Your goal —
Every line in the records below between the one holding "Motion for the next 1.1" and the one holding "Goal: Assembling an", inclusive, is to be set down exactly; all other lines are to be left out.

--- Listed entries Enclosed Below ---

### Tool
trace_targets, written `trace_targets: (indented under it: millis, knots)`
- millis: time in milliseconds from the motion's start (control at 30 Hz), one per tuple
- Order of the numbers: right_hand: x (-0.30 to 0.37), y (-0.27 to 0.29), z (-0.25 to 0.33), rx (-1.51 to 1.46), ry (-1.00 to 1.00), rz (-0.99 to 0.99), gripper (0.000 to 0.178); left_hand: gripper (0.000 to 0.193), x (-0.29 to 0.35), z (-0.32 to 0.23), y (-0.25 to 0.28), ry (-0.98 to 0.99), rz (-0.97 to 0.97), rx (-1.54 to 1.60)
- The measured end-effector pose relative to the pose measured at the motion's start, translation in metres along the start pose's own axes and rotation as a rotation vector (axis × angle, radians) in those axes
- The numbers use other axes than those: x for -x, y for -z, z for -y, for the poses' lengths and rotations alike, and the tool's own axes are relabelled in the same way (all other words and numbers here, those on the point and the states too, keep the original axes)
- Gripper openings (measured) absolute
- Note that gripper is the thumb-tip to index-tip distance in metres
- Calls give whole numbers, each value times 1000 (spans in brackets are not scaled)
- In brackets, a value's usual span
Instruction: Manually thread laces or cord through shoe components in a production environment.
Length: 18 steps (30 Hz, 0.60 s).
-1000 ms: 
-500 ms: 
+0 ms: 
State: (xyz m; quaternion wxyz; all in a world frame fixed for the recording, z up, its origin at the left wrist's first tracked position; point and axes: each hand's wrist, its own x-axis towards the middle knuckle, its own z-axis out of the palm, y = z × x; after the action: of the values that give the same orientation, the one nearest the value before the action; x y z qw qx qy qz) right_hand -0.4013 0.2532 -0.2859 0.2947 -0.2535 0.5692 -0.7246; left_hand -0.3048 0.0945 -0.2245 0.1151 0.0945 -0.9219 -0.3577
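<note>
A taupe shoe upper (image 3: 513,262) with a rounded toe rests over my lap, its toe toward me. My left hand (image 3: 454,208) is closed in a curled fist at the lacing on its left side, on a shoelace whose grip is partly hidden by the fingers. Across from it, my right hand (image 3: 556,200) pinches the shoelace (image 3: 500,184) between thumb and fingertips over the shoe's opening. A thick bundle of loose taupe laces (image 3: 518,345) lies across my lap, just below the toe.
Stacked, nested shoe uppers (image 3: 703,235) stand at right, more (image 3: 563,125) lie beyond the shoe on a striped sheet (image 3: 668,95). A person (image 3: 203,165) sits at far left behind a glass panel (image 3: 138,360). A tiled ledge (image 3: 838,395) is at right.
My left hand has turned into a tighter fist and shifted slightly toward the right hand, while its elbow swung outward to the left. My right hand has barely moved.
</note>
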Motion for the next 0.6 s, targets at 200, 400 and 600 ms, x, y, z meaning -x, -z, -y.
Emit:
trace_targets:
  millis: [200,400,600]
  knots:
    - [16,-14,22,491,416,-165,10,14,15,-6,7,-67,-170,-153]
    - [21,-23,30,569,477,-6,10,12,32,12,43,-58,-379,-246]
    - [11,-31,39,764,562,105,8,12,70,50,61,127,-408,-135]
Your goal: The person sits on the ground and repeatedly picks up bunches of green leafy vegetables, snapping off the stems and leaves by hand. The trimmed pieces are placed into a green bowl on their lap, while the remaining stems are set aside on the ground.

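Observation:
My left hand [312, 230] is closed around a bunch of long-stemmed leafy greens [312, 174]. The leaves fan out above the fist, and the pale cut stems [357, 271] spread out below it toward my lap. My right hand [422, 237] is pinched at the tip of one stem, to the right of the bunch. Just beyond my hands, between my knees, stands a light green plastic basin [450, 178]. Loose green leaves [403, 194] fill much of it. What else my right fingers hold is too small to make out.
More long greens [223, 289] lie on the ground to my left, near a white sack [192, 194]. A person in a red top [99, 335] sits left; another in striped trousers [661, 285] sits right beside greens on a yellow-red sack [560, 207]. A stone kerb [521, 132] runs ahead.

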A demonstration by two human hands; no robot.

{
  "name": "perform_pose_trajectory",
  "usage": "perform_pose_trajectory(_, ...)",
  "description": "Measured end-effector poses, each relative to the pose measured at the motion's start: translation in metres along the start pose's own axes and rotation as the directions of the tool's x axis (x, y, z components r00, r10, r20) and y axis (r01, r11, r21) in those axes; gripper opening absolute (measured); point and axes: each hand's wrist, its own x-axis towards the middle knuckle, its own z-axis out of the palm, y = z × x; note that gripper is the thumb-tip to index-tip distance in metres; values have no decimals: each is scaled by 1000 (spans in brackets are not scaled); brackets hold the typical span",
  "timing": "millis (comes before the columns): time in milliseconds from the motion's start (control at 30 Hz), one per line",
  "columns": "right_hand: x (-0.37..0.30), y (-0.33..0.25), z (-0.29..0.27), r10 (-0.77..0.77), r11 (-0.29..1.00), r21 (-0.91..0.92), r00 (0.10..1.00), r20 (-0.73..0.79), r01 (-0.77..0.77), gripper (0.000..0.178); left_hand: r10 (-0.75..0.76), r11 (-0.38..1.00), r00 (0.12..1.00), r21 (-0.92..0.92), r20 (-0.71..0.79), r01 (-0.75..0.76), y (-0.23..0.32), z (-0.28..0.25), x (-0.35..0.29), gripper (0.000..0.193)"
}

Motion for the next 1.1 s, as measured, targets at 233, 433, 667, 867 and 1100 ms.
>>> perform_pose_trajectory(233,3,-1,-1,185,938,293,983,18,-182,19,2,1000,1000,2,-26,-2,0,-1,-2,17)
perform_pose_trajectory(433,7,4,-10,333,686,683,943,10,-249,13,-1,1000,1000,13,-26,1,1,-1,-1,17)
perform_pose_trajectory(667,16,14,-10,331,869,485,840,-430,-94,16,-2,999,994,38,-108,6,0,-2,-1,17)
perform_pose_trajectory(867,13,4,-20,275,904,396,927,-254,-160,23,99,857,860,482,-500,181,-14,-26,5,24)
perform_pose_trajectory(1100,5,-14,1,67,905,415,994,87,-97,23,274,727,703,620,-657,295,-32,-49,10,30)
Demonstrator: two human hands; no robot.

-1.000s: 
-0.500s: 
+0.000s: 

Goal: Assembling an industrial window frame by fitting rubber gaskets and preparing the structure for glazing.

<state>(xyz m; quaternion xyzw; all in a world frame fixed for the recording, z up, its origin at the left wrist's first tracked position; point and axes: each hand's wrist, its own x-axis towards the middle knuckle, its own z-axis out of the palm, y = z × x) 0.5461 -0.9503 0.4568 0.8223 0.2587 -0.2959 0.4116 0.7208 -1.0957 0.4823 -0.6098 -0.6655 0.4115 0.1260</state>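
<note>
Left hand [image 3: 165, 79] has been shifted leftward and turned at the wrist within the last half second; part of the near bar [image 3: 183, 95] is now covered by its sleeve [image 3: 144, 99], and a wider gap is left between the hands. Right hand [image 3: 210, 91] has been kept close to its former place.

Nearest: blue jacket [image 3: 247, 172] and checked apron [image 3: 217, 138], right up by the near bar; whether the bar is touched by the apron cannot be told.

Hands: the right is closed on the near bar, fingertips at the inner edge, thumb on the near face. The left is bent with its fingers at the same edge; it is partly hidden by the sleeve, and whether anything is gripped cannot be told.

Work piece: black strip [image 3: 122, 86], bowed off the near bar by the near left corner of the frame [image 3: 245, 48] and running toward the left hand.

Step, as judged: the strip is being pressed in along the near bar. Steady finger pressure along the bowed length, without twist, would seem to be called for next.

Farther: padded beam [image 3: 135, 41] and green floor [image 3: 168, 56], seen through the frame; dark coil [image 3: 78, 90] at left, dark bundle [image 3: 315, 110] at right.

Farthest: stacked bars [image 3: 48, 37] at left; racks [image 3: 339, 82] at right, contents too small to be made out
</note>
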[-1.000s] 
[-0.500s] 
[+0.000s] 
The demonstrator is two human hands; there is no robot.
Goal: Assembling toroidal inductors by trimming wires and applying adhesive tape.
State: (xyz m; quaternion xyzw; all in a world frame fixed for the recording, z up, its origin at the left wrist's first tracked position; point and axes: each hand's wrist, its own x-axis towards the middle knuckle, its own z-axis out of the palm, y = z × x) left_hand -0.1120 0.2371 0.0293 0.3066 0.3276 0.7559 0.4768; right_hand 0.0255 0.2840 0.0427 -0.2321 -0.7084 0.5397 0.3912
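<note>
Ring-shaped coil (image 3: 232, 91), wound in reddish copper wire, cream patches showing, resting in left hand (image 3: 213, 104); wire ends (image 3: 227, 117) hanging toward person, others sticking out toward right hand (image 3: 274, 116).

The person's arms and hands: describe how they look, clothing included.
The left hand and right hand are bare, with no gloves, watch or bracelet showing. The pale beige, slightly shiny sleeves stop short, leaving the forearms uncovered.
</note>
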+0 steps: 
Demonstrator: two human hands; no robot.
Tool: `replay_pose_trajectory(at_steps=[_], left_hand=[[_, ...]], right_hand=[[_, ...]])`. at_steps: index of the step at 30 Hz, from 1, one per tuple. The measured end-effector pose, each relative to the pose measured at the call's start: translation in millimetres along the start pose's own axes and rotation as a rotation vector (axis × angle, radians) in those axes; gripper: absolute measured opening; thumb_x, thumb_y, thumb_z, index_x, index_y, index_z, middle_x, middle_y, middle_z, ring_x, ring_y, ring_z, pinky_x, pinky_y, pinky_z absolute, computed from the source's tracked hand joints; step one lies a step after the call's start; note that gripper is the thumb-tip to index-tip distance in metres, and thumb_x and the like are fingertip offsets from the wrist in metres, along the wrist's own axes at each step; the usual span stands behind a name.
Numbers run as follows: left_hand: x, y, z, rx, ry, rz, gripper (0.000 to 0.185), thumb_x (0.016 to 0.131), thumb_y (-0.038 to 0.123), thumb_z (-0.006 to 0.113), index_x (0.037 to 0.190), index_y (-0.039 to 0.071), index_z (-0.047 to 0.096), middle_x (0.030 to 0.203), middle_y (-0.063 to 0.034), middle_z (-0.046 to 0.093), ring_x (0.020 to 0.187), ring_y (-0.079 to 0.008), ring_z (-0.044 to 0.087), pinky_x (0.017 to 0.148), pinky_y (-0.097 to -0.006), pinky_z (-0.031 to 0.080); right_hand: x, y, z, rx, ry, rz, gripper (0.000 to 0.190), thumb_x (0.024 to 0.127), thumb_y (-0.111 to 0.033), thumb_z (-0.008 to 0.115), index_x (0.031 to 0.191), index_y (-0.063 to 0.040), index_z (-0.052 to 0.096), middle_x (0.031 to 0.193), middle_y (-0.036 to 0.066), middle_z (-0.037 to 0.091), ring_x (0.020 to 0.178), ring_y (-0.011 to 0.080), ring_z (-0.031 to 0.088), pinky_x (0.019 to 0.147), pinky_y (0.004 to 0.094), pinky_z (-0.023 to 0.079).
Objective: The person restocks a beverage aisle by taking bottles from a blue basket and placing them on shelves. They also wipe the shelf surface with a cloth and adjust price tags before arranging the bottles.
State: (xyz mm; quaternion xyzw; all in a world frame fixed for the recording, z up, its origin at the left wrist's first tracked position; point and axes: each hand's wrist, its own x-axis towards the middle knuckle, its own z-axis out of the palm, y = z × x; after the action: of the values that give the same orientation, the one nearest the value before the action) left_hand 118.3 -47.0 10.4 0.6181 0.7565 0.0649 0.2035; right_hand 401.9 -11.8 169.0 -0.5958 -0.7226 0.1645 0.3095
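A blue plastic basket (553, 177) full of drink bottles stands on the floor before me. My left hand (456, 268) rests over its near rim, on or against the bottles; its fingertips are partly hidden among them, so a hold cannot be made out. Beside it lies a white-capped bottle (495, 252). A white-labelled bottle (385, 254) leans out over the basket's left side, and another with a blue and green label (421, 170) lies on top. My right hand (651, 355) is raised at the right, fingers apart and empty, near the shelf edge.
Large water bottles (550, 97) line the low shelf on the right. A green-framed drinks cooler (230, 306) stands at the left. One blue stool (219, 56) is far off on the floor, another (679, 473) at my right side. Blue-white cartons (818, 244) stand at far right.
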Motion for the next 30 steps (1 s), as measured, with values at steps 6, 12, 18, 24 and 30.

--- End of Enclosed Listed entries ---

Result of this exercise —
Motion for the next 1.1 s, as measured, targets at 233, 433, 667, 867 and 1100 ms.
>>> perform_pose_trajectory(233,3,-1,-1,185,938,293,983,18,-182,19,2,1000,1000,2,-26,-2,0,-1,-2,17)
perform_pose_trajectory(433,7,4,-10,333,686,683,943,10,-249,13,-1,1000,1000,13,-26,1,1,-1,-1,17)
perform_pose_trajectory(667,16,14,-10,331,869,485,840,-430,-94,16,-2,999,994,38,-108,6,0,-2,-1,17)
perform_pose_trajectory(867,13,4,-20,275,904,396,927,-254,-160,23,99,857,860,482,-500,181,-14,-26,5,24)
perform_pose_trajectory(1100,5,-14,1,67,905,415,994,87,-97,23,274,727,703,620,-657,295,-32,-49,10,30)
Demonstrator: two human hands; no robot.

-1.000s: 
-0.500s: 
+0.000s: 

Goal: Assembling an industrial window frame by fitting rubber gaskets and preparing the structure for glazing.

The exercise is finished.